La feuille de route sur les nouvelles ressources propres annexée à l'accord interinstitutionnel du 16 décembre 2020 prévoyait une mise en oeuvre d'un premier paquet au 1er janvier 2023. La Commission a donc présenté le 22 décembre 2021 une proposition portant sur trois nouvelles ressources propres :
- une ressource fondée sur le marché carbone européen (EU Emission Trading System ou ETS). La Commission proposait que 25 % des recettes générées par le système communautaire d'échange de quotas - 40 - d'émission (ETS/SEQE-UE) prévu dans le cadre du paquet Climat « Fit for 55 » soit affecté au budget européen ;
- une ressource fondée sur le mécanisme d'ajustement carbone aux frontières (MACF). Cet instrument vise à limiter les fuites d'émission carbone en instaurant, dans certains secteurs, une péréquation des prix du carbone entre les produits nationaux et les importations en provenance de pays situés hors de l'Union européenne ;
- une ressource fondée sur le « Pilier I » de l'accord multilatéral de l'OCDE/G20 sur la fiscalité internationale. Cette ressource, effective une fois la convention multilatérale entrée en vigueur, serait équivalente à 15 % de la part des bénéfices résiduels de certaines entreprises multinationales réaffectés aux États membres de l'Union.
Deux de ces propositions législatives (respectivement pour le MACF et le système ETS-EU) ont donné lieu à un accord entre le Conseil et le Parlement au mois de décembre 2022. Mais pour être effective, l'introduction de nouvelles ressources propres nécessite toutefois la révision de DRP qui doit être approuvée à l'unanimité et ratifiée dans tous les États membres selon leur procédure nationale. Or ces nouvelles ressources propres ne font pas l'unanimité et les discussions se poursuivent depuis cette date.
Aucun accord sur la proposition de révision de la décision ressources propres n'a ainsi été trouvé avant le 1e janvier 2023.
La Commission a par la suite présenté le 20 juin 2023 un second paquet de nouvelles ressources propres. Le second paquet amende la proposition de révision de la Décision ressources propres présentée le 21 décembre 2021 afin de la mettre à jour à la suite de l'adoption des textes sectoriels du paquet « Fit for 55 », en particulier ETS et MACF, et propose une nouvelle ressource statistique temporaire fondée sur l'excédent brut des entreprises. Ce second paquet n'a également pas donné lieu à un accord au Conseil.
Du fait de ces échecs, le budget européen continue de reposer très majoritairement sur les contributions des États membres. La ressource RNB représente ainsi à elle seule 70 % des recettes du budget de l'Union.

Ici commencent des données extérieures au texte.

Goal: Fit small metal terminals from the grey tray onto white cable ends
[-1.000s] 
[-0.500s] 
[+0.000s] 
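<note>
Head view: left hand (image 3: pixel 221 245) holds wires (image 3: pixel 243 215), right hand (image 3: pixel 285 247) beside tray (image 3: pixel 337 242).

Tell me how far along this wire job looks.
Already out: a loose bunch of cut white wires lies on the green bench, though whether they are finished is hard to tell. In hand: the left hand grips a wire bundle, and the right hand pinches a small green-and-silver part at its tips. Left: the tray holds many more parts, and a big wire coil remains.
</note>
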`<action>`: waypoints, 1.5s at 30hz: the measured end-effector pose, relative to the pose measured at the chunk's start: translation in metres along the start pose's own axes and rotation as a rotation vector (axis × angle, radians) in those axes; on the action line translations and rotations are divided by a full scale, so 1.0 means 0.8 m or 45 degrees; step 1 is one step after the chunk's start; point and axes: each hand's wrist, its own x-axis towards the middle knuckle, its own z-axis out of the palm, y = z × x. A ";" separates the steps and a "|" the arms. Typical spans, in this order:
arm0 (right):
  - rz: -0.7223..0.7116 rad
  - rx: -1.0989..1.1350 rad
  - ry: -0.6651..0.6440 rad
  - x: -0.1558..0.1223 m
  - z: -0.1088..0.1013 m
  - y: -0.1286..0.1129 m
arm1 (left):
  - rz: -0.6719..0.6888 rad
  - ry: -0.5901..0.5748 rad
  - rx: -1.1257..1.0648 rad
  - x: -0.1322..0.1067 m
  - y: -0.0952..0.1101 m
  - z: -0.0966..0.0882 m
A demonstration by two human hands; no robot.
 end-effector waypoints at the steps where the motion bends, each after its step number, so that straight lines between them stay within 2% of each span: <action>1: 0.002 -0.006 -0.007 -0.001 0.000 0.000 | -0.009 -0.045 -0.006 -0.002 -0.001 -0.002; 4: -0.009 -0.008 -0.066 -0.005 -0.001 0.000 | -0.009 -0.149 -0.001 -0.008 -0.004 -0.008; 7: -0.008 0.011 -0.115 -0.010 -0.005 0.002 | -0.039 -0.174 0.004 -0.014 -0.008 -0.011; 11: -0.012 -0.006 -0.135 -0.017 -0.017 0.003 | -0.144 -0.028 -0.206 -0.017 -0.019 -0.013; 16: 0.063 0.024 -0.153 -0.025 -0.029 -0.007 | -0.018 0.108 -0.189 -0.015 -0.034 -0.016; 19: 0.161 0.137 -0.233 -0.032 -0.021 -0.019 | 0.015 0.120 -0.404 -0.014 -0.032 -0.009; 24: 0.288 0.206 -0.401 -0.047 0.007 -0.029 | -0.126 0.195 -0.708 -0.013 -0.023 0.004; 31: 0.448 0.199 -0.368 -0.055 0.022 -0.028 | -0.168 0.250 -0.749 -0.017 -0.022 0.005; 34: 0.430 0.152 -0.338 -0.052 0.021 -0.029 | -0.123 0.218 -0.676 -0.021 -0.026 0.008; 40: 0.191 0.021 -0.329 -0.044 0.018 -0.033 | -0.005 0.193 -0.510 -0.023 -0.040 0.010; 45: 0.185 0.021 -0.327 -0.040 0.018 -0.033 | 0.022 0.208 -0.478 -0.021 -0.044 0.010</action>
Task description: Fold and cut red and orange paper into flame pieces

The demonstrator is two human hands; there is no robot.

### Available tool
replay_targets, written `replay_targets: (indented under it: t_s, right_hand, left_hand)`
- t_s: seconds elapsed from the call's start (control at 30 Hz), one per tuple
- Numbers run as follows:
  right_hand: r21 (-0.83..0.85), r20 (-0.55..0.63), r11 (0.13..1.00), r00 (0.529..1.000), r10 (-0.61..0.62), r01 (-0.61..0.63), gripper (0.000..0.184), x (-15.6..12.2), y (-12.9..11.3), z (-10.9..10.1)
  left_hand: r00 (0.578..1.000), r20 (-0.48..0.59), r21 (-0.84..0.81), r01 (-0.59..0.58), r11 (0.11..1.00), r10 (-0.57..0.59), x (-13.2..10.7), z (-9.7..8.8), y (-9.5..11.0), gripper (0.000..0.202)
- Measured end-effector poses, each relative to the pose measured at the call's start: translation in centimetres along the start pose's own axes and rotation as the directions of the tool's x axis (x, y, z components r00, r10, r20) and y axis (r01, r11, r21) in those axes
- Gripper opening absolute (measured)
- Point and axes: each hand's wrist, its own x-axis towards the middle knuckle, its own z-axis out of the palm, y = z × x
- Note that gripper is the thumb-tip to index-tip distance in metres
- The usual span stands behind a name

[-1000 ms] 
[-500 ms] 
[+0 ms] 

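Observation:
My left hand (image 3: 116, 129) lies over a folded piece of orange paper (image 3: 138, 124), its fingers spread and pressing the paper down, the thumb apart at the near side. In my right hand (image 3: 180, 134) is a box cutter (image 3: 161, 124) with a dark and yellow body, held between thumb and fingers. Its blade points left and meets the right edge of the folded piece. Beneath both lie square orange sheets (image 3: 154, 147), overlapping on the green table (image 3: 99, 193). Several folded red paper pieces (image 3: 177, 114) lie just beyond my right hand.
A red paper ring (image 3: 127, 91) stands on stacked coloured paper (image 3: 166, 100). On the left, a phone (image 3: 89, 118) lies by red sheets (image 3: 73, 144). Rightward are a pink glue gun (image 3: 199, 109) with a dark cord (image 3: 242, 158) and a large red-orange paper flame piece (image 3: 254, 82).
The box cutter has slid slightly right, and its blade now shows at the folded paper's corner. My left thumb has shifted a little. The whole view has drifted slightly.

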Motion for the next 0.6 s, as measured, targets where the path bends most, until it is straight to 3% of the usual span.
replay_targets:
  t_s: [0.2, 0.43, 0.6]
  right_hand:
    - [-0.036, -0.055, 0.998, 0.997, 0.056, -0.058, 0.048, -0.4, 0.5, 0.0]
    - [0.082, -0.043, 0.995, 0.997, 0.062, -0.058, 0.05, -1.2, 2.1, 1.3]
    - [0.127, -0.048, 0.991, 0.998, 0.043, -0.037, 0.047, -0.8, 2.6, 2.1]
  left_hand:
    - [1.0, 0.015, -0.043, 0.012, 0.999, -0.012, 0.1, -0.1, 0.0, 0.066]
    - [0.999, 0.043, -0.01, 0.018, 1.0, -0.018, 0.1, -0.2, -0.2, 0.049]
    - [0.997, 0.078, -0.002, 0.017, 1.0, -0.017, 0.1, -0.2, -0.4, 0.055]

Répartition des ressources de l'Union selon le projet de budget 2026
2. Un paquet de cinq nouvelles ressources propres présenté en juillet 2025, accompagné d'une surpression des rabais et d'ajustements techniques
Le 16 juillet 2025, en parallèle des propositions sur le CFP, la Commission européenne a présenté une proposition de nouvelle décision ressources propres. Cette proposition intègre à la fois des pistes de nouvelles ressources propres mais aussi des évolutions portant sur les ressources propres existantes.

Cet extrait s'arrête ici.